HOW TO COMPLETE THIS TASK →
Please give back, exactly as written, the lines from the line with "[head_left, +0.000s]" to the line with "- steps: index" in the listing below, leaving out all pictures.

DATA EXTRACT →
•••••
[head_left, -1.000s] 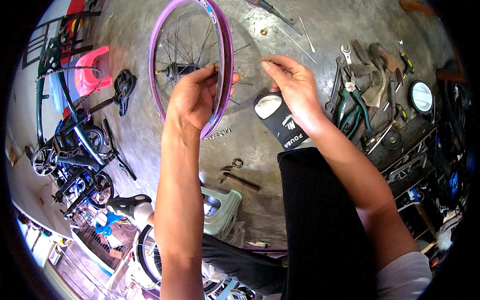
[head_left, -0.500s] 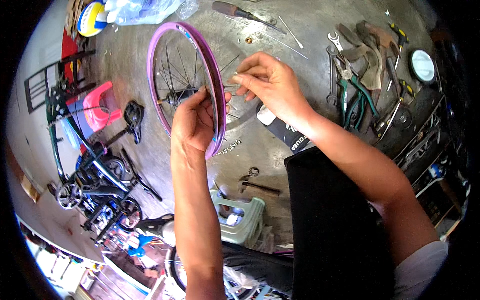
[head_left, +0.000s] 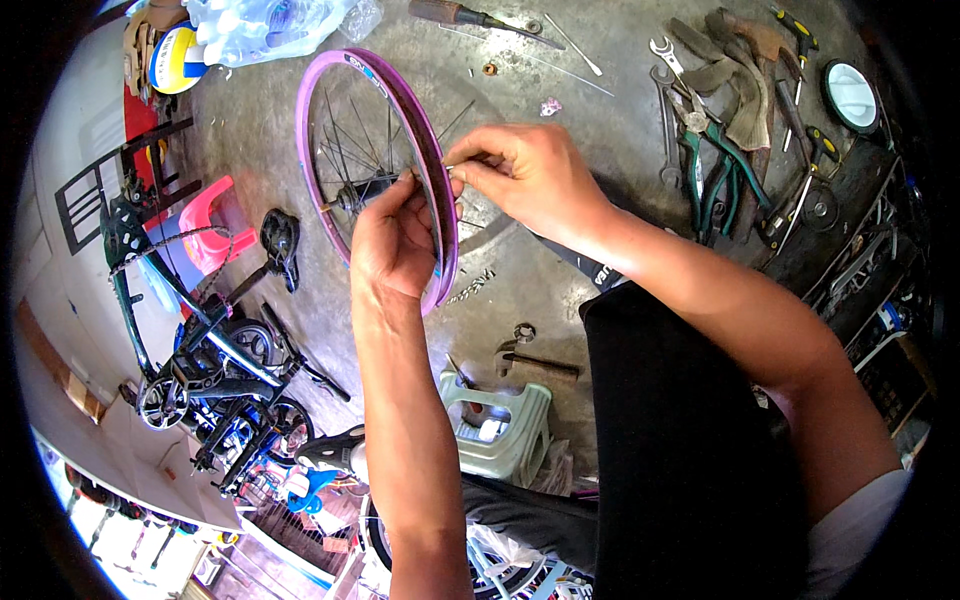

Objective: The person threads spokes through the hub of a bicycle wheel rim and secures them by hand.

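Observation:
My left hand (head_left: 398,235) is closed round the lower right of a purple bicycle wheel rim (head_left: 313,88), which stands tilted, with loose-looking black spokes (head_left: 365,140) inside it around the hub (head_left: 349,198). At the rim's right side my right hand (head_left: 530,185) pinches, thumb against fingers, something small that I cannot make out, close to my left fingertips. My dark-clad leg (head_left: 690,430) is raised under my right forearm, its shoe mostly hidden.
Wrenches (head_left: 668,125), pliers (head_left: 715,170) and hammers lie at the right on the concrete floor (head_left: 540,420). A screwdriver (head_left: 450,15) and thin rods lie above. A green stool (head_left: 520,440) stands below, a bicycle frame (head_left: 215,350) and pink stool (head_left: 215,210) at the left.
My right hand has moved left to the rim, beside my left fingers, where it now pinches. The wheel sits tilted a little further over, and the view has shifted, showing more above.

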### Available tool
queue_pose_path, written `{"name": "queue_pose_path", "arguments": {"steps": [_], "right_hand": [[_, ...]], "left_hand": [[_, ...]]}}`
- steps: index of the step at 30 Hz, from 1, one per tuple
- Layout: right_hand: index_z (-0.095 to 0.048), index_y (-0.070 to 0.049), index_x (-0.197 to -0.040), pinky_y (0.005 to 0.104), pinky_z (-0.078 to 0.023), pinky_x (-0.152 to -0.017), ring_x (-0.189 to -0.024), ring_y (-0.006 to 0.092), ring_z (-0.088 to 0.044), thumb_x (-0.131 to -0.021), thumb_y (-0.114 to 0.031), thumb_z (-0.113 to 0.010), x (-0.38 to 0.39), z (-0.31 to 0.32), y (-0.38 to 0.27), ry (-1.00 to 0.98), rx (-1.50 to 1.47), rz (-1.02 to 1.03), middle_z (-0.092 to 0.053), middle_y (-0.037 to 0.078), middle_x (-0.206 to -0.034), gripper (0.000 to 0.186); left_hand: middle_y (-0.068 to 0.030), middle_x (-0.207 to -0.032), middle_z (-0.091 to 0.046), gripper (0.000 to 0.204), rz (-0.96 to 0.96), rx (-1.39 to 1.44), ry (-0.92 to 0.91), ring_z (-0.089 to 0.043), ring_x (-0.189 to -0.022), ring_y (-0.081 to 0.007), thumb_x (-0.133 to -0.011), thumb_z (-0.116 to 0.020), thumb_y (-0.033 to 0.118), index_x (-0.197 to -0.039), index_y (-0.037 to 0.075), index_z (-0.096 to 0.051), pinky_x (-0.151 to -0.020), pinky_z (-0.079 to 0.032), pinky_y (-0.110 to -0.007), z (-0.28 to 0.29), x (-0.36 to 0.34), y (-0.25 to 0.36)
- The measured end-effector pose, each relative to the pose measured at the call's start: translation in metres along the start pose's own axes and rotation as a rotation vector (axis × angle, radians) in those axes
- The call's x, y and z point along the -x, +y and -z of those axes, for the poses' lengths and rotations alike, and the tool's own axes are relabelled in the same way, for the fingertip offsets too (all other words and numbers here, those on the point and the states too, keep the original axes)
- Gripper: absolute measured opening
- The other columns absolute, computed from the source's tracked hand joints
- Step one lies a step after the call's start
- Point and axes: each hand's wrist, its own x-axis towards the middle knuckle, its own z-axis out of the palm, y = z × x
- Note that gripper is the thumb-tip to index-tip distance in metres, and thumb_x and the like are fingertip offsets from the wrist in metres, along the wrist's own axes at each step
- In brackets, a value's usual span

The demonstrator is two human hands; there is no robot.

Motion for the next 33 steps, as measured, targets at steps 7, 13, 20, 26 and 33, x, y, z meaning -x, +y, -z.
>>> {"name": "queue_pose_path", "arguments": {"steps": [7,13,20,26,33], "right_hand": [[-0.076,-0.007,-0.092,0.0399,-0.054,-0.078,-0.089,0.0304,-0.068,-0.083,-0.013,-0.073,-0.001,-0.006,0.001,0.012,0.097,0.07,-0.067,0.01,-0.091,0.011],[-0.076,-0.007,-0.092,0.0393,-0.054,-0.079,-0.089,0.0291,-0.069,-0.083,-0.012,-0.073,0.0,-0.01,0.005,0.012,0.002,0.031,-0.068,0.009,-0.093,0.011],[-0.076,-0.007,-0.093,0.0366,-0.054,-0.078,-0.088,0.0275,-0.069,-0.083,-0.01,-0.073,0.0,-0.013,0.005,0.011,-0.06,-0.036,-0.069,0.009,-0.093,0.011],[-0.073,-0.004,-0.093,0.0385,-0.054,-0.073,-0.082,0.028,-0.069,-0.083,-0.012,-0.074,0.001,-0.013,0.004,0.023,0.03,0.004,-0.069,0.011,-0.09,0.012],[-0.07,-0.004,-0.09,0.0405,-0.054,-0.069,-0.077,0.0306,-0.069,-0.083,-0.014,-0.075,0.004,-0.013,0.004,0.049,0.065,0.045,-0.069,0.013,-0.085,0.014]], "left_hand": [[-0.0173,-0.103,-0.072,0.024,-0.002,0.026,-0.04,-0.071,-0.096,-0.0283,-0.105,-0.045,0.016,-0.112,-0.002,-0.059,-0.085,-0.06,-0.042,0.002,0.001,0.0],[-0.0168,-0.102,-0.072,0.024,-0.021,0.04,-0.056,-0.072,-0.095,-0.0281,-0.105,-0.045,0.016,-0.112,-0.002,-0.059,-0.085,-0.06,-0.042,0.001,0.002,-0.002],[-0.0171,-0.103,-0.071,0.024,-0.028,0.051,-0.039,-0.072,-0.095,-0.0281,-0.104,-0.045,0.016,-0.112,-0.002,-0.059,-0.085,-0.06,-0.043,0.001,0.002,-0.004],[-0.017,-0.105,-0.071,0.024,-0.038,0.075,-0.056,-0.072,-0.093,-0.027,-0.105,-0.045,0.016,-0.113,-0.002,-0.058,-0.086,-0.06,-0.043,0.003,0.0,-0.005],[-0.0157,-0.106,-0.071,0.025,-0.037,0.058,-0.028,-0.071,-0.093,-0.026,-0.105,-0.045,0.016,-0.115,-0.002,-0.059,-0.087,-0.059,-0.042,0.002,-0.001,-0.008]]}}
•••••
THE ANSWER →
[head_left, +0.000s] 

Objective: The person threads spokes through the hub of a bicycle wheel rim and secures them by hand.

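Observation:
My left hand (head_left: 398,235) is closed round the lower right of a purple bicycle wheel rim (head_left: 313,88), which stands tilted, with loose-looking black spokes (head_left: 365,140) inside it around the hub (head_left: 349,198). At the rim's right side my right hand (head_left: 530,185) pinches, thumb against fingers, something small that I cannot make out, close to my left fingertips. My dark-clad leg (head_left: 690,430) is raised under my right forearm, its shoe mostly hidden.
Wrenches (head_left: 668,125), pliers (head_left: 715,170) and hammers lie at the right on the concrete floor (head_left: 540,420). A screwdriver (head_left: 450,15) and thin rods lie above. A green stool (head_left: 520,440) stands below, a bicycle frame (head_left: 215,350) and pink stool (head_left: 215,210) at the left.
My right hand has moved left to the rim, beside my left fingers, where it now pinches. The wheel sits tilted a little further over, and the view has shifted, showing more above.
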
### Available tool
queue_pose_path, written `{"name": "queue_pose_path", "arguments": {"steps": [_], "right_hand": [[_, ...]], "left_hand": [[_, ...]]}}`
- steps: index of the step at 30 Hz, from 1, one per tuple

No other output is needed; the exercise is complete.